Choosing an architecture

Choose the pipeline when you need control and accountability: an agent that calls tools, follows business rules, retrieves from a knowledge base, must be auditable for compliance, or has to let you swap components as the field moves. That describes most enterprise and task-oriented agents, which is why the pipeline remains the workhorse.

Choose the speech-to-speech model when naturalness and latency dominate and tight control matters less: an open-ended conversational companion, or a low-stakes assistant where expressiveness and snappy timing are the product. Watch the middle: it is filling in. Hybrid approaches pair an S2S model with a text side-channel for tools and logging, keeping the naturalness while regaining some control. Neither approach wins outright, so choose by which axis, control or naturalness, matters more for your product.

Common questions

What is a speech-to-speech model?

A single model that takes audio in and produces audio out directly, with no text conversion in between. Because it never transcribes, it hears and expresses tone and emotion, and it runs fast and sounds natural. The trade-off is that it is harder to control with tools and rules, and it gives you no transcript by default.

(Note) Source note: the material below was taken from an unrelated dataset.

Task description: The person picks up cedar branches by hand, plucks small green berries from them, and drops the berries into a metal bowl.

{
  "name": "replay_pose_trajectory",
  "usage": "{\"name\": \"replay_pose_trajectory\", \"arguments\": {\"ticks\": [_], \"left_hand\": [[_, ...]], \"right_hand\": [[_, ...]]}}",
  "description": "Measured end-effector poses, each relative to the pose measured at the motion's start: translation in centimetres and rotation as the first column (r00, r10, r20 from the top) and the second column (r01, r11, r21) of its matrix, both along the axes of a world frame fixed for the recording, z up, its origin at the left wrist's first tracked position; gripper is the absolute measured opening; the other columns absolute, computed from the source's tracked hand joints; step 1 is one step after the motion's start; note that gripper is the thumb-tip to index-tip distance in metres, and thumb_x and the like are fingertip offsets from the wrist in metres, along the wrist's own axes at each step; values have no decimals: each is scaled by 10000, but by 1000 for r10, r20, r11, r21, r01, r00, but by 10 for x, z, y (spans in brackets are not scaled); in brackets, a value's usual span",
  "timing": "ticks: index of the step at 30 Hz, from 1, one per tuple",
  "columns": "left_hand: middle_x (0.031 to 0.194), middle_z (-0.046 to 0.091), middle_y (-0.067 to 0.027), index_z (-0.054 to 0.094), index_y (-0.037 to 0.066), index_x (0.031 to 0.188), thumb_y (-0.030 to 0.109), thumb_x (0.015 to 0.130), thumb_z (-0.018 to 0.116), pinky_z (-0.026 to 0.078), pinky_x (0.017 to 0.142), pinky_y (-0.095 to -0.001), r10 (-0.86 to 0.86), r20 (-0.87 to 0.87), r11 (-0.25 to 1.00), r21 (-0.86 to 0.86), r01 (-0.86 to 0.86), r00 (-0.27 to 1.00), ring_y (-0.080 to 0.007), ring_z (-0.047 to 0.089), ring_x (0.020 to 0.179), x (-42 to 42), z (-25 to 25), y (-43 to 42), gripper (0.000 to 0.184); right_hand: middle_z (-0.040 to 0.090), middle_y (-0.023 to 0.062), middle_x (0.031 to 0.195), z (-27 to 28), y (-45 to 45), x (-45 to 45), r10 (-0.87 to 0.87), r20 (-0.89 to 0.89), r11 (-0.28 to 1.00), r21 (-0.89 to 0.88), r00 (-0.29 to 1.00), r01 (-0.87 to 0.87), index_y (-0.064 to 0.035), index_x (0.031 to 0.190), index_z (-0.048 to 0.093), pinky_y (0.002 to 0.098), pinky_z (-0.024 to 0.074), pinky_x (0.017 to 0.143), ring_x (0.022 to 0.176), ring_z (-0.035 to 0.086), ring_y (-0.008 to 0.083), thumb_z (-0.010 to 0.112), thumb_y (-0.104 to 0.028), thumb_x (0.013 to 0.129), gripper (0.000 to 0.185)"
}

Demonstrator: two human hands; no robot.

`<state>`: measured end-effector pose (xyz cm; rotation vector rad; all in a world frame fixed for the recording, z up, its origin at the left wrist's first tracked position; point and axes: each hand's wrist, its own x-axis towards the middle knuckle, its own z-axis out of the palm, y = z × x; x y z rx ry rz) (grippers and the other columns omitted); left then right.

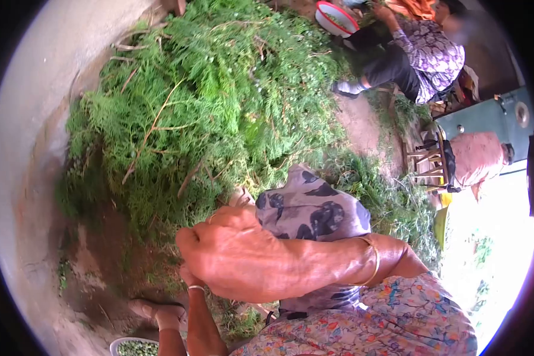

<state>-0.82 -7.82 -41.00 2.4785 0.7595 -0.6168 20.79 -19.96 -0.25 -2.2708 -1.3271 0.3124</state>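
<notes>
My right hand, with a bracelet on its forearm, reaches in from the right and is curled closed in front of my lap. Whatever its fingers may hold is hidden behind the knuckles. Just beneath it my left hand, with a silver bangle at the wrist, is mostly covered by the right one, so its fingers do not show. Beyond both hands lies a large heap of green leafy branches. At the lower edge stands a bowl with small green pieces in it.
A co-worker in a patterned shirt sits at the upper right beside a red-rimmed white basin. A wooden chair stands at the right. A pale wall runs along the left. My patterned trouser knee is beside the hands.
</notes>
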Motion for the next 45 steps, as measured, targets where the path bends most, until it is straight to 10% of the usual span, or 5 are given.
{"name": "replay_pose_trajectory", "arguments": {"ticks": [3, 5, 11, 31, 45], "left_hand": [[992, 632, -134, 554, 5, 1112, 293, 877, 487, 511, 748, -347, 426, 104, 821, -462, -336, 899, -256, 625, 831, -9, -10, 0, 378], [941, 642, -61, 612, 5, 1032, 241, 906, 497, 517, 719, -334, 911, -302, -203, -922, -330, 281, -204, 630, 808, -7, -10, 4, 291], [805, 620, -48, 598, -18, 921, 27, 815, 525, 461, 503, -254, 651, 343, 632, -739, -234, 677, -144, 584, 641, 51, 187, 2, 137], [600, 586, -126, 599, -60, 721, -12, 632, 549, 467, 476, -299, 879, 19, 450, -360, -817, 476, -214, 578, 509, -318, 280, 200, 112], [751, 621, -199, 636, -35, 890, 174, 681, 654, 479, 692, -398, 79, 501, 979, 122, -161, 862, -341, 600, 737, -94, 280, 263, 296]], "right_hand": [[532, 136, 537, 5, -1, 3, 3, -64, 1000, -4, 998, -3, 35, 719, 493, 406, 461, 486, 538, 601, 307, 686, -155, 647, 281], [549, 147, 559, 5, 1, 5, 20, -80, 999, -37, 997, -23, 42, 734, 505, 407, 469, 500, 567, 613, 311, 687, -146, 633, 280], [609, 178, 664, 5, 3, 1, 66, -61, 995, -73, 996, -71, 55, 788, 555, 413, 481, 598, 663, 638, 330, 664, -84, 594, 262], [658, 176, 781, -1, 21, -9, 308, -95, 894, -311, 947, -322, -16, 776, 672, 400, 495, 605, 769, 663, 323, 624, 11, 632, 154], [640, 167, 741, 0, 32, -17, 333, -36, 895, -302, 942, -328, 12, 790, 599, 422, 475, 577, 700, 653, 326, 603, -30, 664, 133]]}}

Is a speech-to-speech model better than a cascaded pipeline?

Neither is universally better. Speech-to-speech models win on latency and expressiveness; cascaded pipelines win on control, debuggability, tool use, and the transcript. Pick the pipeline if your agent needs tight control and auditability. Pick the model if you need natural, low-latency conversation.

Why can't a cascaded pipeline react to my tone of voice?

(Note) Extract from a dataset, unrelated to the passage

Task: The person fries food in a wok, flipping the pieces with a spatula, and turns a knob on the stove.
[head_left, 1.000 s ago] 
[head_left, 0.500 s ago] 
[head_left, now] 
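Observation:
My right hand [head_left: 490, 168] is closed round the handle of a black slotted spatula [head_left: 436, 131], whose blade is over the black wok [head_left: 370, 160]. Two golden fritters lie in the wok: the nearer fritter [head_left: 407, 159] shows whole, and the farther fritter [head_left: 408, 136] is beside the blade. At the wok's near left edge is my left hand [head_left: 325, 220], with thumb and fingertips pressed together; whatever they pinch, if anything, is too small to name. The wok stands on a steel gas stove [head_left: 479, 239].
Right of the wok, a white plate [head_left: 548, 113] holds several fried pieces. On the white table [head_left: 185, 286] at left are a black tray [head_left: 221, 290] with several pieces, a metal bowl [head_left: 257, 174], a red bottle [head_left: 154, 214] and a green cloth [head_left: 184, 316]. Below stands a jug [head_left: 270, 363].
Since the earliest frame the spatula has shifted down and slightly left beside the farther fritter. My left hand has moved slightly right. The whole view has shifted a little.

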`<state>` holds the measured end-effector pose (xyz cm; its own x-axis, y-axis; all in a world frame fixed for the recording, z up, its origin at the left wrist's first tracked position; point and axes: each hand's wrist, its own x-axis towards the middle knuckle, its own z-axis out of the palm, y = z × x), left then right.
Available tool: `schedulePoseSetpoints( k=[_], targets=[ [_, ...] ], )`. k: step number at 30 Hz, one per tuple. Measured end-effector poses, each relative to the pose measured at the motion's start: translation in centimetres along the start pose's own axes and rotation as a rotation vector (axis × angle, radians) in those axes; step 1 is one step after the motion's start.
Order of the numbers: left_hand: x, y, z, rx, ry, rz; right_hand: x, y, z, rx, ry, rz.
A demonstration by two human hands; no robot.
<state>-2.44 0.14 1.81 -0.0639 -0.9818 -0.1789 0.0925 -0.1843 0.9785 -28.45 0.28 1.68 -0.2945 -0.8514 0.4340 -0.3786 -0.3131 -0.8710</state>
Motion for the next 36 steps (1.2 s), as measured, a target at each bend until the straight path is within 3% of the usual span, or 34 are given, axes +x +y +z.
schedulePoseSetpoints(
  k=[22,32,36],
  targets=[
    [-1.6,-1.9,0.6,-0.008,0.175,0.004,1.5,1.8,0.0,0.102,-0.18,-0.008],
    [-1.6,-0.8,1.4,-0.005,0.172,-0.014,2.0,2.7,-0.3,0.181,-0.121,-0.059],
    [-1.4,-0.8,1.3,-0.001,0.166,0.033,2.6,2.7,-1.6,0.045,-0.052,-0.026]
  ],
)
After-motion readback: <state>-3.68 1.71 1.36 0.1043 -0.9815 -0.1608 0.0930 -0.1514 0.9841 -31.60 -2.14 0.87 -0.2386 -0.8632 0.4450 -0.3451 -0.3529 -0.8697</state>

Its speech-to-text stage reduces your speech to words and discards how you said them before the language model sees it. The model gets text with no record of frustration, sarcasm, or hesitation. A speech-to-speech model keeps the audio and responds to tone. The difference is structural, not a tuning issue.

Can I still use tools and business logic with a speech-to-speech model?

It is harder. A pipeline lets you insert tool calls, retrieval, and guardrails cleanly between stages. A model that goes straight from audio to audio offers fewer hooks, and its tool-calling support is less mature. Hybrid designs add a text side-channel to a speech-to-speech model to regain some of this control.

References

Rubenstein, P. K., Asawaroengchai, C., Nguyen, D. D., Bapna, A., Borsos, Z., et al. (2023). AudioPaLM: A Large Language Model That Can Speak and Listen. arXiv preprint arXiv:2306.12925.